Logan Allen and the Boston Red Sox have taken care of all the negotiating.
Monday is simply a chance for the 18-year-old from Fletcher to enjoy all the sights and sounds of a place he hopes to one day call his work office – Fenway Park.
Allen was expected to take in a 6:05 p.m. interleague game between Boston and the Atlanta Braves.
His invitation came from the home team – the Red Sox selected Allen in the eighth round (231st overall pick) of last week’s MLB draft.
Allen said Monday that the two sides have finalized a contract which includes a $725,000 signing bonus and money to supplement the left-handed pitcher’s college education – Allen was originally committed to the University of South Carolina.

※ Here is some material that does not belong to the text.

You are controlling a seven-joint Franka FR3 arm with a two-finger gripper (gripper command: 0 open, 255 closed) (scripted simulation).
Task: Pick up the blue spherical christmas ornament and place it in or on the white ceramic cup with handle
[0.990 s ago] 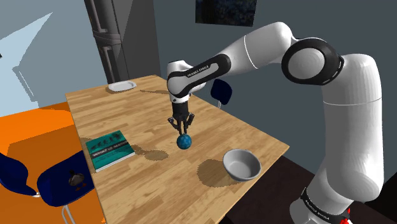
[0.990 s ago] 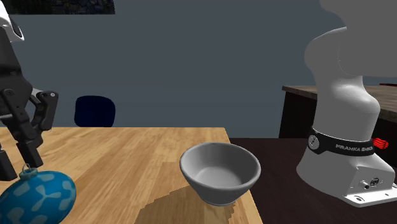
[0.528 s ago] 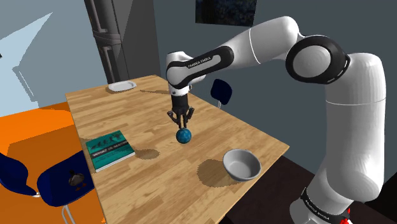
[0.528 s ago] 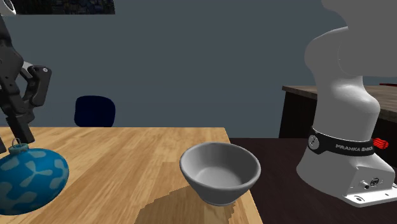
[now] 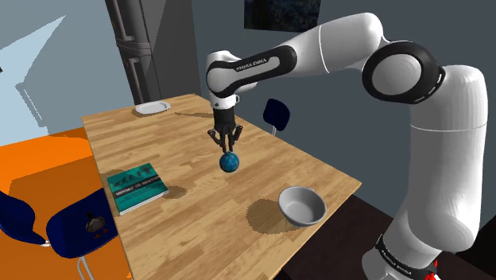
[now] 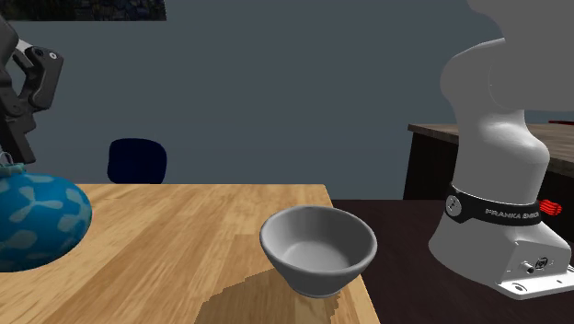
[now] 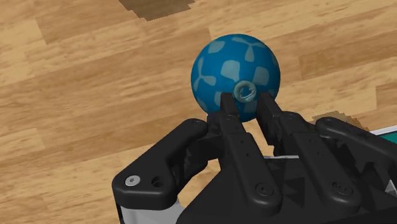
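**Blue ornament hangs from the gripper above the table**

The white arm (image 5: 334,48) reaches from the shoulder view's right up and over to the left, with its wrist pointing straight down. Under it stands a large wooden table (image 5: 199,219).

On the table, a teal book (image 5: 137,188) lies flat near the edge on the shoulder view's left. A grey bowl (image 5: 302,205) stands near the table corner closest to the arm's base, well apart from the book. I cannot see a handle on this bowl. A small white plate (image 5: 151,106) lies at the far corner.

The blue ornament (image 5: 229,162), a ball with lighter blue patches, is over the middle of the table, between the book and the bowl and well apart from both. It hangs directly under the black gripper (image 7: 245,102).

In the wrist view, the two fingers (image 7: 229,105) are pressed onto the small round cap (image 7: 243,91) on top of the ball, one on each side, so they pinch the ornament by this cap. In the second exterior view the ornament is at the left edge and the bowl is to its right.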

“(The Red Sox) are treating me like a king,” Allen said of the Fenway trip.
“Everything in terms of the contract has been written up and finalized. We’ll hopefully sign Wednesday or Thursday and I’ll be in a uniform starting next week in Fort Myers (Fla.).”
When Allen signs, he will be the sixth high school baseball player from Western North Carolina to go directly to the pros since 2000. In each of those cases, the player has agreed to a bonus larger than $500,000.
The last area high school player to reach the majors was 2005 Roberson graduate Cameron Maybin, who is an outfielder for the Braves.
“I know Cam well,” Allen said.
“I already shot him a text to let him know I was coming (Monday). Hopefully, we can catch up during batting practice or after the game.”
Allen did not turn 18 until May 23 and the 6-foot-3, 208-pound southpaw has four different pitches in his arsenal – his 95 mph fastball, a changeup, curveball and slider.
Allen was undefeated with a 9-0 record for the IMG Academy (Fla.) this spring with a a 0.87 earned-run average and 73 strikeouts in 48.1 innings pitched. Allen allowed only 16 hits and won the school’s Cy Young (most outstanding pitcher) award.
MLB draft picks have until July 17 to finalize their contracts. The dollar amount for all signing bonuses is made public by the teams.
Allen’s bonus is an unusual case. MLB assigns slot value to each pick in the draft and teams are only allowed to spend so much without risking a penalty. The slot value for the 231st selection was $175,1000, which means Boston will have to cut corners with other picks to make Allen’s contract work.
“(Playing pro baseball) is something I’ve dreamed about for a long time,” Allen said.
“It’s been crazy. I’ve signed a lot of autographs in the last week. I got to throw out the first pitch at an Asheville Tourists game (on Friday). I can’t wait to get back down to Florida and get to work.”
Allen will likely start his pro career for Boston’s rookie-league team in Florida. The Red Sox have a Single-A affiliate in the South Atlantic League (the Greenville, S.C., Drive) which means Allen could pitch in Asheville in the future.